_What to produce_
Work out how many lines of the listing below hold the word "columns", and give that number only.

_Records for processing_
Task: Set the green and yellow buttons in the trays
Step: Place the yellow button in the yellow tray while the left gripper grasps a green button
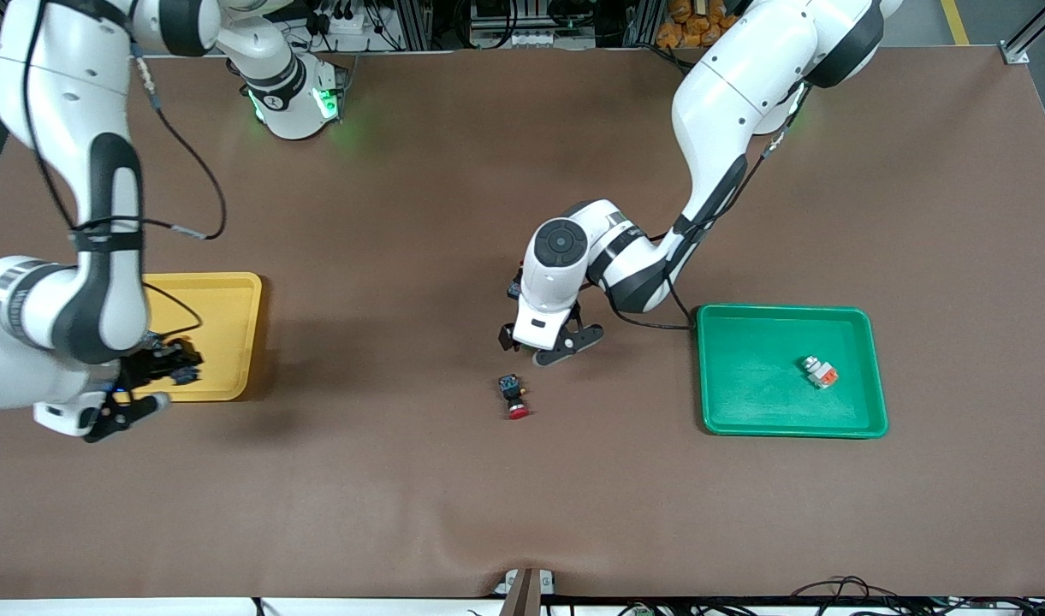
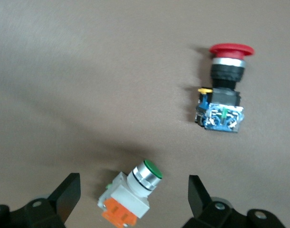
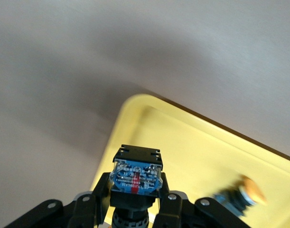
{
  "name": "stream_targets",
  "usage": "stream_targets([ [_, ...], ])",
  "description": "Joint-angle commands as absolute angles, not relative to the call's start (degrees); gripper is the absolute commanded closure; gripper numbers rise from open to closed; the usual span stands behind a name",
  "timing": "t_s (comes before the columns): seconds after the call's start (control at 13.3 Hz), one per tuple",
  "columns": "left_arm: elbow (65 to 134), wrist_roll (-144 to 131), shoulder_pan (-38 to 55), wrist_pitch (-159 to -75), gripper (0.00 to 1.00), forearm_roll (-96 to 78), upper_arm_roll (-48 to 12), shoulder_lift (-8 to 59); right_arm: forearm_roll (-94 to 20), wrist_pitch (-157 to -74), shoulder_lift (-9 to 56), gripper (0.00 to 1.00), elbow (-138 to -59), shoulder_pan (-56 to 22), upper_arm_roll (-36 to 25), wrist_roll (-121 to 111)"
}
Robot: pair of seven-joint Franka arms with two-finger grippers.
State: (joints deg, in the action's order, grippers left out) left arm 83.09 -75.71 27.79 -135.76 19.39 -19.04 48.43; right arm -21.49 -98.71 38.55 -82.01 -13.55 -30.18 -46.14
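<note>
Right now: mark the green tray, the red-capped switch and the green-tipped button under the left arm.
green tray [image 1: 878, 376], front view, on its rim.
red-capped switch [image 2: 231, 49], left wrist view, on its red cap.
green-tipped button [image 2: 145, 175], left wrist view, on its metal collar.

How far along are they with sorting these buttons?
Roughly halfway. Done: one green-tipped button lies in the green tray, and one yellow-capped button in the yellow tray. In hand: the right hand grips a black-bodied button over that tray. Left: the open left hand straddles a second green button on the table; the red button isn't part of it.
</note>
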Motion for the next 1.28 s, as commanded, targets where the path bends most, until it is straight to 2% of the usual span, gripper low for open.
stream_targets([
  [0.0,81.9,-70.9,28.3,-135.4,0.00,21.4,-18.5,49.6,-20.7,-98.0,38.1,0.34,-81.8,-9.9,-29.1,-51.9],
  [0.08,81.8,-68.9,28.5,-135.4,0.00,21.4,-18.6,50.0,-20.8,-97.7,37.9,0.00,-81.9,-9.5,-29.1,-53.0],
  [0.3,81.8,-63.7,28.8,-135.4,0.00,20.9,-18.6,50.9,-20.8,-96.5,36.8,0.00,-81.3,-10.4,-29.3,-52.0],
  [0.45,81.9,-61.9,29.0,-135.4,0.00,20.8,-18.6,50.9,-20.7,-96.0,33.8,0.00,-81.0,-11.2,-29.3,-49.4],
  [0.53,82.0,-60.3,29.0,-135.4,0.04,20.7,-18.6,50.9,-20.1,-94.8,32.6,0.00,-81.0,-12.0,-29.5,-47.4],
  [0.68,82.1,-57.5,29.0,-135.4,0.23,20.6,-18.6,51.2,-17.7,-93.0,28.8,0.00,-81.2,-14.0,-29.6,-44.5],
  [0.83,82.1,-56.7,29.0,-135.4,0.50,20.6,-18.6,51.4,-15.2,-91.2,25.0,0.00,-81.2,-16.0,-29.5,-41.2],
  [0.98,82.5,-56.4,29.0,-135.0,1.00,20.3,-18.7,51.4,-13.2,-90.5,21.6,0.00,-81.2,-18.2,-29.6,-38.4],
  [1.2,82.6,-56.4,28.0,-131.9,1.00,20.3,-18.8,50.5,-8.7,-86.6,15.9,0.00,-81.2,-23.1,-29.4,-29.7],
])
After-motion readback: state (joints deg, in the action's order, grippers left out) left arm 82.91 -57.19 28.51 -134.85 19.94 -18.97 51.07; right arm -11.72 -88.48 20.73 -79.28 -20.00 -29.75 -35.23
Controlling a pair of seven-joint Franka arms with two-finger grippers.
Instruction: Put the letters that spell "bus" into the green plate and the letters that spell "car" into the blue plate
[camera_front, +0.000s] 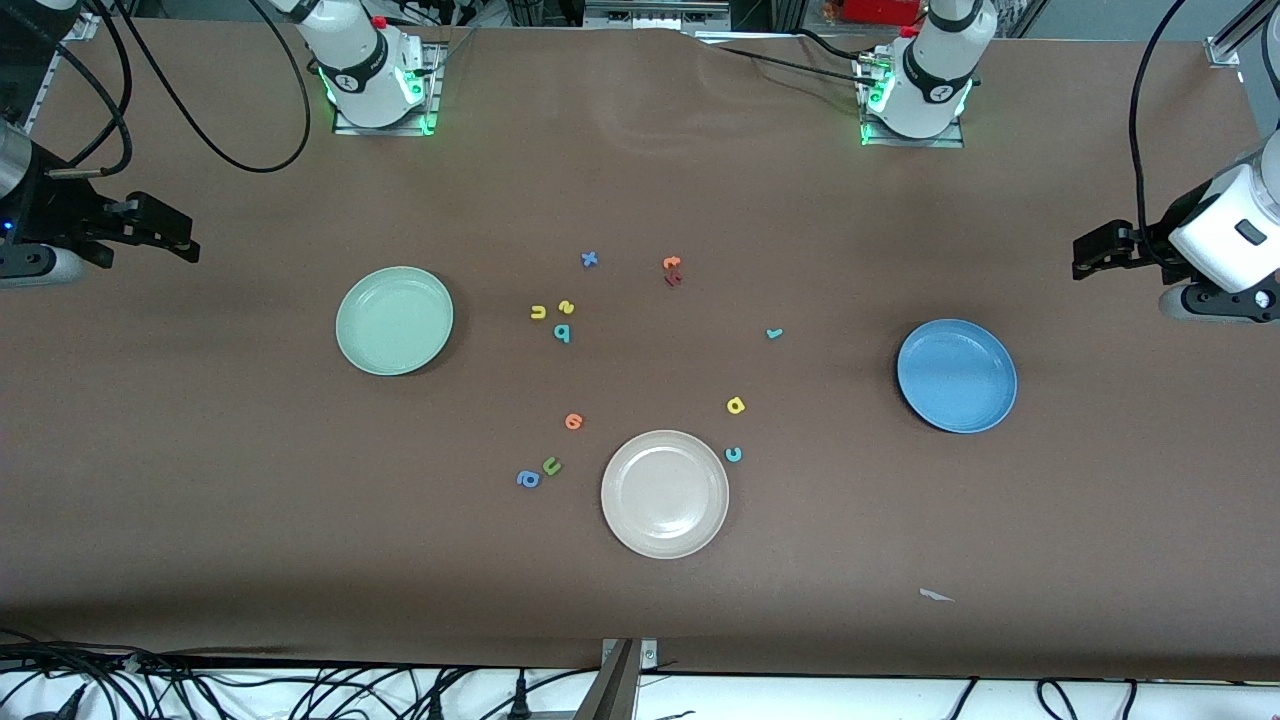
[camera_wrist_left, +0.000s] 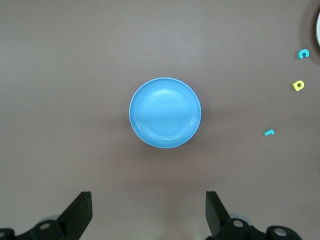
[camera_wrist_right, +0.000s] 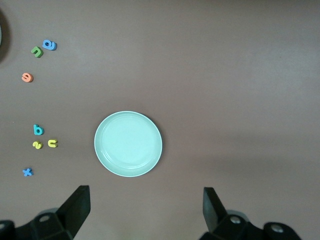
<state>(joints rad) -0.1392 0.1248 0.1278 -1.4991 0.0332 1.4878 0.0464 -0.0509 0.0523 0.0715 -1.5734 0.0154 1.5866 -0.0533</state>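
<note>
Cream plate mostly cut off

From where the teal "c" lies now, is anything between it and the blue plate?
Nothing visible does. The teal "c" lies beside the cream-white plate; only bare table lies between it and the blue plate. The yellow "a" sits just off that line.

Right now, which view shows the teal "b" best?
The right wrist view: the teal "b" reads clearly beside the yellow "u" and yellow "s". The front view shows it smaller and upside down. The left wrist view misses it entirely.
</note>
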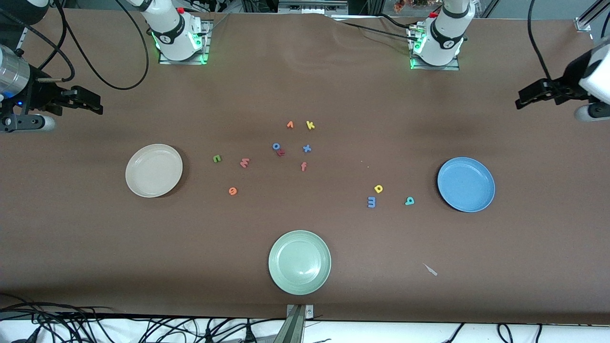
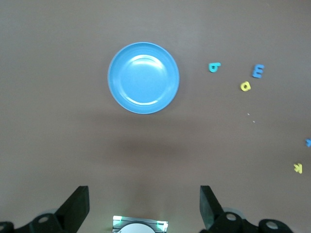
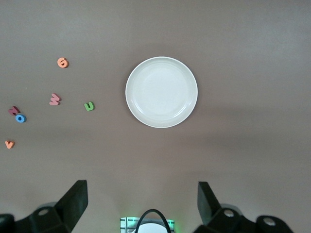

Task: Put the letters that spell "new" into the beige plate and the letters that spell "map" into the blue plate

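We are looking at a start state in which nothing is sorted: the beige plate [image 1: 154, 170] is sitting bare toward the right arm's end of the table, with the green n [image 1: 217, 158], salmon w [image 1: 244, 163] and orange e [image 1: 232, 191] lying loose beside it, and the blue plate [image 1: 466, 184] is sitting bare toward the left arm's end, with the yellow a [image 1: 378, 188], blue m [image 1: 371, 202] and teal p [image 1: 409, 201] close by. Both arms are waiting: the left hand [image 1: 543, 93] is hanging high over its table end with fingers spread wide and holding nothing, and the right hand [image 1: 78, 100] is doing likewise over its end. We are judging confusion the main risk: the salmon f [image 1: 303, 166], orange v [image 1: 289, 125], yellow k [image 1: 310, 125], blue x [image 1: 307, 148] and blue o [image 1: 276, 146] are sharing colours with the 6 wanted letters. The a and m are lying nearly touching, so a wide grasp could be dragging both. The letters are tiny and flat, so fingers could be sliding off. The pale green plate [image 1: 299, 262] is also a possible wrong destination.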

_Expected answer_
2